ORANGE, Calif. — As colleges and universities return to in-person classes, new fears over COVID-19 infections have spread as protocols continue to be smoothed out.
Chapman University in Orange, which began most of its classes Aug. 30, is one of the schools refining its protocols. After an initial surge in COVID-19 cases nearly reached 300, numbers have dropped, with Dean of Students Jerry Price saying he expects the numbers to soon be in the single digits.
Students and parents, shocked by the surge, worried about a continued outbreak and how it might harm health and attendance credit for students.
“In class protocol, it basically is a return to pre-COVID time without any regard for transmissible disease besides mask usage,” said Isaac Marziali, a senior film production student.
Price said social distancing rules are no longer in place, but everyone must wear a mask.
Marziali and other students sent a letter to the school asking for changes, including a hybrid attendance format, allowing students worried about COVID-19 to take classes from home.
The school, Price said, is not prepared to offer any course available in-person on Zoom.
“My understanding is we do not want faculty offering an online option commensurate with their in-person class,” Price said.
The school feels its existing protocols are adequate and points to the decline in case numbers.
Right now, Chapman tests 400 to 700 students, faculty and staff each day, with the ability to test 1,000. The school boasts a 90% vaccination rate and, everyone who has not received a shot must be tested twice a week.
There are also policies in place for students who live in the same room with peers who have tested positive. Anyone who has tested positive will receive notice from the health center to quarantine. And any student, Price said, who is instructed to quarantine cannot be penalized by teachers.
But things become less clear when a student who is exposed to COVID-19 shows some symptoms but doesn’t test positive. Some students have been stuck attending class, unsure whether they had the illness, only to test positive later. Price said those situations are tricky, but it’s also problematic to allow students to self-select when to attend class or not.
While the administration believes the problem is under control, Price said the school’s COVID-19 task force is constantly reevaluating what protocols should be adjusted or instituted. Under consideration is how to handle the return of students from Thanksgiving break. The surge, Price believes, largely came from students who brought the illness from home or attended on-campus parties or events.
Surges in COVID-19 cases, including more potent mutations like the delta variant, have caused new concerns.
The Massachusetts Institute of Technology has put in place one of the more comprehensive prevention programs requiring all students, faculty and staff to undergo testing twice a week. That includes fully vaccinated people.
Andrew Noymer, a University of California, Irvine, professor of infectious diseases, said it’s a mistake for administrators to treat vaccinated people as indestructible.
“So many colleges seem to have this attitude that testing is for the unvaccinated and if you’re vaccinated you’re invulnerable,” Noymer said. “That’s just not the reality.”
Breakthrough cases have appeared, some at Chapman, where fully vaccinated students took ill with COVID-19 anyway. Health experts have long said that vaccinations can mitigate the symptoms of the coronavirus, but they do not eliminate the possibility of contracting it.

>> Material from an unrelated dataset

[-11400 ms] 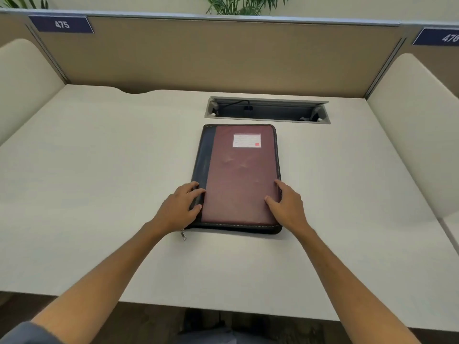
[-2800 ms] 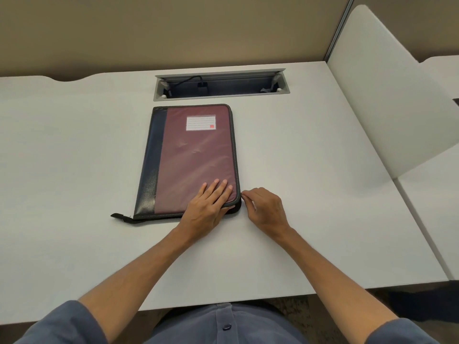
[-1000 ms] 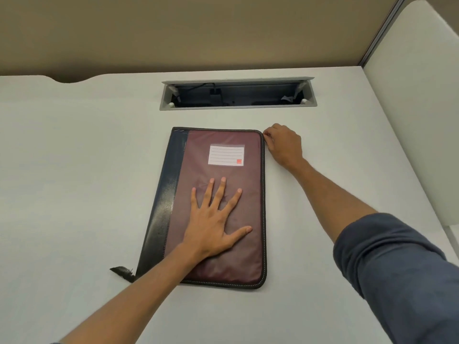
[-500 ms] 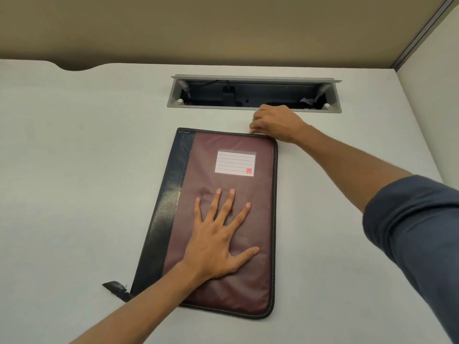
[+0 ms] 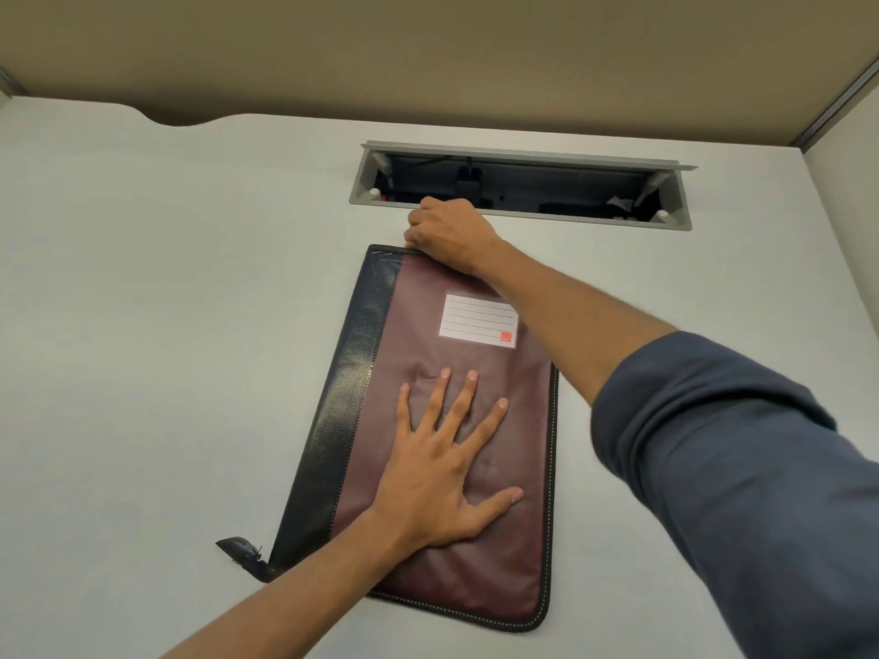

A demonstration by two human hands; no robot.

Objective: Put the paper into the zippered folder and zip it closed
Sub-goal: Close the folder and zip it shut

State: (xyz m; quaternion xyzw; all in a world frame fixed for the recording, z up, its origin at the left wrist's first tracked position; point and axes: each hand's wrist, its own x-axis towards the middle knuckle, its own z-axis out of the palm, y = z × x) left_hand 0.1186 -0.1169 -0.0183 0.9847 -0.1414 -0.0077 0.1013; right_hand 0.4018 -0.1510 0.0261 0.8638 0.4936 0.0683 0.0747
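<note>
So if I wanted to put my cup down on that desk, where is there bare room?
Bare desk lies left of the folder, up to the back panel. Crowded: the strip between folder and cable tray, where the right hand works.

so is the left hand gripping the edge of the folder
No, the left hand lies flat with fingers spread on the folder cover, well inside its edges.
</note>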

There also needs to be an evaluation of people who are infected, Noymer said, to determine whether they have spread the virus. It’s also possible to spread the infection while fully vaccinated, necessitating, Noymer said, regular testing of everyone.
While many people have been vaccinated, discussions over booster shots have continued. President Joe Biden has publicly said his administration would fund booster shots when they’re ready.
But it’s not clear when vaccinated people will need another shot.
“We just don’t have tons and tons of data showing that vaccinated people in the U.S. are losing their protection to the point that they’re susceptible to hospitalization,” he said.
But Noymer has seen anecdotal evidence out of Israel that suggests vaccinations do eventually fade in efficacy.
“I believe the deeper we go into the fall, the greater the possibility of vaccinated people getting COVID because numbers will grow, social distancing will falter and protections of vaccinations may continue to wane,” he said.